Huang Yuchuan, Shan Juan, Wang Chuan'en, Ma Jie, Li Dan, Li Li, Li Shengfu, Li Youping
Key Laboratory of Transplant Engineering and Immunology, Ministry of Health, West China Hospital, Sichuan University, PR China.
Transpl Immunol. 2009 Jan;20(3):127-31. doi: 10.1016/j.trim.2008.08.002. Epub 2008 Aug 30.
Organ transplantation is the only choice for treatment of end-stage disease. The ischemia reperfusion injury (I/RI) occurring after cold ischemia is an unavoidable injury during transplantation, which is also one of the main causes of graft failure. Multiple mechanisms have been postulated to explain tissue injury that occurs after I/RI. It is well-known that ischemic preconditioning (IPC), a short period of ischemia followed by reperfusion, arouses the endogenous mechanism of protection against a sustained ischemic insult.
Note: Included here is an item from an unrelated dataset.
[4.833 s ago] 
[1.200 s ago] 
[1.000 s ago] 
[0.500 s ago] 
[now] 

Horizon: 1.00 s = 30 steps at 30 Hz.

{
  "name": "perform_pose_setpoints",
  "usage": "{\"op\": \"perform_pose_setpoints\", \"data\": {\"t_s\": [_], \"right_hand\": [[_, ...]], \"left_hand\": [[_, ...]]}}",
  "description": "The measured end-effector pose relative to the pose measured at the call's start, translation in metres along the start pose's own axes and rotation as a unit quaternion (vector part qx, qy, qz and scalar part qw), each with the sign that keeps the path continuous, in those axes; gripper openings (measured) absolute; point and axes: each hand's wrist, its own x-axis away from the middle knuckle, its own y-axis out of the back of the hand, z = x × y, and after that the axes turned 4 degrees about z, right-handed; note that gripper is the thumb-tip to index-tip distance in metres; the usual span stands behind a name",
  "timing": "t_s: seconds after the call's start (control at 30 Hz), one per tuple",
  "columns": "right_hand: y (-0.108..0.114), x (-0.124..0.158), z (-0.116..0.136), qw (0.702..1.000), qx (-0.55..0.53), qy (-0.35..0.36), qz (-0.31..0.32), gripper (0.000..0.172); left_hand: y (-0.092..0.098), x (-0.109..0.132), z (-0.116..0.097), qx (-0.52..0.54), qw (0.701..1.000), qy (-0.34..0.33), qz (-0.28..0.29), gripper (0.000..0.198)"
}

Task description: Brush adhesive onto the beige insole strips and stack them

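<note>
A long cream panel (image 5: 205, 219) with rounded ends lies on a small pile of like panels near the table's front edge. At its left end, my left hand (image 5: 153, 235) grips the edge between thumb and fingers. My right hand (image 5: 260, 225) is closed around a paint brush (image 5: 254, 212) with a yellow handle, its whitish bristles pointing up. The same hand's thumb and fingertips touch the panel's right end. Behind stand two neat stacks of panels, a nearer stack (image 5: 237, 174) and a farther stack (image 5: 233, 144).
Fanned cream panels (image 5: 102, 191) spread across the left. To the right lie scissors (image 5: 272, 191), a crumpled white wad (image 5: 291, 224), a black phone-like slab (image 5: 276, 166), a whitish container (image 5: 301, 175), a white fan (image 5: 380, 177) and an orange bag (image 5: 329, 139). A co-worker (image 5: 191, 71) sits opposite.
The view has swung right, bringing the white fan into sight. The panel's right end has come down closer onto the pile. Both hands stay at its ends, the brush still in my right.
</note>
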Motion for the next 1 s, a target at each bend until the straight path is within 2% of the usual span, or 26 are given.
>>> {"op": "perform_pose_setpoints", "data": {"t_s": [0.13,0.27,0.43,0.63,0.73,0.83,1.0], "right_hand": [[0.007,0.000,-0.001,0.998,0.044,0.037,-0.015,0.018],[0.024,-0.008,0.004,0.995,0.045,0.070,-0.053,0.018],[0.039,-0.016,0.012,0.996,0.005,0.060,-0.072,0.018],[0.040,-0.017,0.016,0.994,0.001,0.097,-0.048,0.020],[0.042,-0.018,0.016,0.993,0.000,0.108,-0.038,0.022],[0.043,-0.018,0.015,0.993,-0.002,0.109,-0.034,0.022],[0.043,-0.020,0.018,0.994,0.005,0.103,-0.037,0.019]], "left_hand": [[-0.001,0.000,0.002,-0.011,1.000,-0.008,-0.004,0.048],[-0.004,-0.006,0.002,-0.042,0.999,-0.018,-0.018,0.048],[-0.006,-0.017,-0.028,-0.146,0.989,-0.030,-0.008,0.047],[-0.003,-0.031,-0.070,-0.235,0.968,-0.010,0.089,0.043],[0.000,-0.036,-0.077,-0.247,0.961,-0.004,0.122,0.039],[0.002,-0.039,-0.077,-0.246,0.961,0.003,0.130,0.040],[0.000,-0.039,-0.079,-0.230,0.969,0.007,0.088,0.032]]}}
Can ischemic preconditioning alone really protect organs from ischemia reperfusion injury in transplantation?
器官移植是终末期疾病治疗的唯一选择。冷缺血后发生的缺血再灌注损伤(I/RI)是移植过程中不可避免的损伤,也是移植物功能衰竭的主要原因之一。人们提出了多种机制来解释I/RI后发生的组织损伤。众所周知,缺血预处理(IPC),即短时间缺血后再灌注,可激活内源性保护机制以抵抗持续的缺血性损伤。单纯的缺血预处理真的能保护器官免受移植中的缺血再灌注损伤吗?